Vol. IV June 1940 No. 6

APPRECIATION

It is with deep regret that we remove from its accustomed place on page one of The Regional Review the name of Samuel O. Smart, our gifted art editor. Readers within and without the Service long have been familiar with the excellent cover designs and other pictorial contributions that he has made, most of them the fruit of personal labors carried out on so-called "private time." The high quality of his efforts has brought many well deserved compliments which it has been my pleasure to convey to him.

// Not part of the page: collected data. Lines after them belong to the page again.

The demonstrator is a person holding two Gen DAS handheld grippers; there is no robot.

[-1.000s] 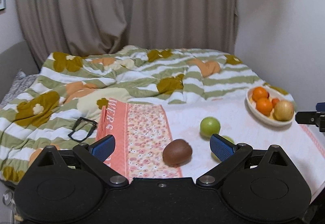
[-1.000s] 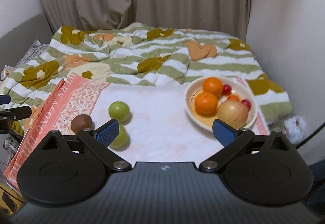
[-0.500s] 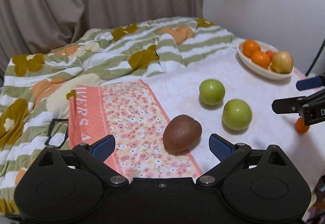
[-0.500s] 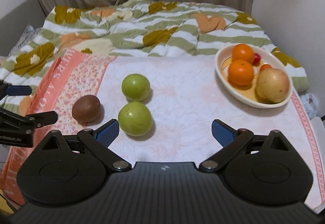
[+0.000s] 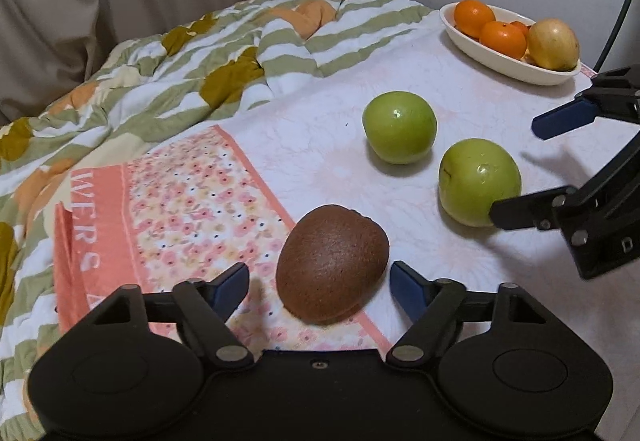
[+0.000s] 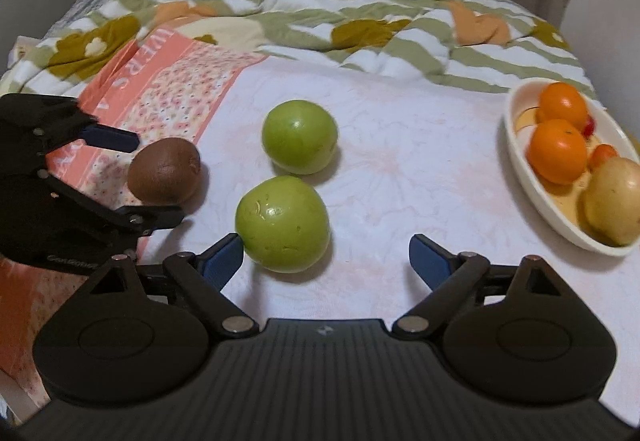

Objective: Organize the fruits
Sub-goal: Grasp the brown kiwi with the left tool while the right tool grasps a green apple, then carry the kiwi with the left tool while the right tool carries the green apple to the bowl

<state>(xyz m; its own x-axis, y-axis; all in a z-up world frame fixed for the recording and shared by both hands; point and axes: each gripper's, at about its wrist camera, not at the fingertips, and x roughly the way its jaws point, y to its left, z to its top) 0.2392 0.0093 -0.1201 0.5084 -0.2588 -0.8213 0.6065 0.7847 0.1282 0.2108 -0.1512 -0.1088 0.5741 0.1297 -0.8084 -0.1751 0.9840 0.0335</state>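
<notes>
Left gripper (image 5: 318, 283) jaws half-closed, have just been closing around the kiwi (image 5: 332, 261), which sits between the pads; a gap shows on the left side and the right pad is at its edge, so no grip yet. Right gripper (image 6: 326, 255) jaws wide open; the near apple (image 6: 282, 223) is just off its left pad, not centred. Far apple (image 6: 300, 137) is loose on the bed, and the bowl (image 6: 516, 145) at right holds 2 oranges (image 6: 558, 151), a pale apple and small red fruit.

Risks: the kiwi is egg-shaped and fuzzy, and an off-centre squeeze could squirt it forward or bruise it. The apples are smooth, waxy and round; a one-sided touch likely rolls the near one toward the far one. Soft cloth over bedding gives, so a push down sinks the fruit. The bowl is shallow and nearly full, so added fruit may roll out.
</notes>
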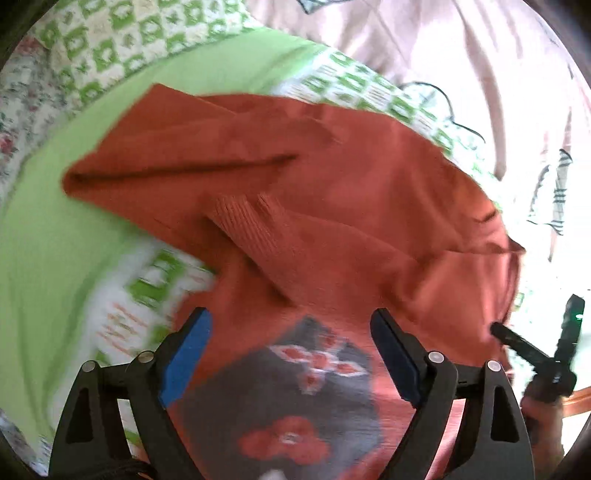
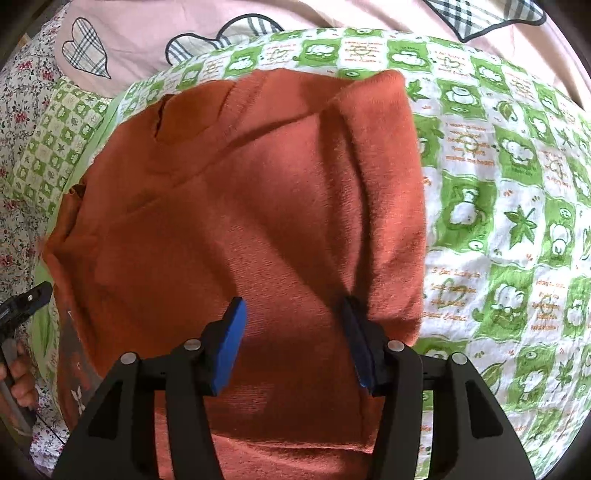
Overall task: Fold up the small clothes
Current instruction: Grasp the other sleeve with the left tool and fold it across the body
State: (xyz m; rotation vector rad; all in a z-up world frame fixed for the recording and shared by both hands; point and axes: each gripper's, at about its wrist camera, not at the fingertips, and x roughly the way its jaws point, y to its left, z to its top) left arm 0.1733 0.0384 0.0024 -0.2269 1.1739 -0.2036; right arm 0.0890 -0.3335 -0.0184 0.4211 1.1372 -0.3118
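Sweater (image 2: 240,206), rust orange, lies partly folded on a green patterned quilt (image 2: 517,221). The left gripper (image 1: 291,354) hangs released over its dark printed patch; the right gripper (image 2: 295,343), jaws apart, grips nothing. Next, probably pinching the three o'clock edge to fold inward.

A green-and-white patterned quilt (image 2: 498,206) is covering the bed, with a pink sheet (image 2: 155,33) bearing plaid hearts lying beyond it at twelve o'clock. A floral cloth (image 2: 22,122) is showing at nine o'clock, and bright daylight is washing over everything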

I can do no less now than to join with others who are associated in producing The Review in expressing anew our appreciation of his fine talents and of the gracious manner in which he has shared them with us. Mr. Smart's resignation from his duties as Assistant Landscape Architect was accepted with reluctance. I now want above all to assure him of our best wishes for his success and happiness in the private enterprise to which he has taken his versatile pen and brush.

Tillotson signature
Regional Director.


Vol. IV

The Review became aware with some surprise this month that it was about to complete a fourth volume. The four books cannot be expanded to the awesome dimensions of Dr. Eliot's famous five-foot shelf, but they do contain some 800 pages of widely varying materials reproduced over a two-year period.

Recognizing that those pages represent a sizable total of topics and wordage, this journal hopes fervently that it may not be accused of elegant pretentions by appending a cumulative index of its entire 24 numbers. The first three volumes were indexed with apparent success. It now seems to be serviceable to libraries and to readers who have preserved complete files to provide an assembled guide which will spare the inconvenience of consulting four separate indices in search of an author or article.

THE INVASION OF AMERICA

The Review has sought steadfastly to sidestep a yawning pitfall which appears somehow to act as a magnetic attraction to ensnare unwary editors. It is the temptation to indulge in trite homilies and labored statements of the obvious with respect to the conduct of life. It seems to be an unnecessary affectation now, however, to ignore an occasion to give earnest thanks for the great good fortune which makes us citizens of a land whose kindly soil is about to undergo an invasion of a special American type. The first half of 1940 provides good evidence that "Travel America year" will set unprecedented records in park visitation. Reports from the field indicate a banner season for the 159 units of the national park system.

While nearly a score of nations suffer the fearsome agonies of war, the United States is faced at home with the prospect of a gigantic pincer movement executed by our own recreational travelers. The most hardened ingrate surely must count such a blessing.

H.R.A.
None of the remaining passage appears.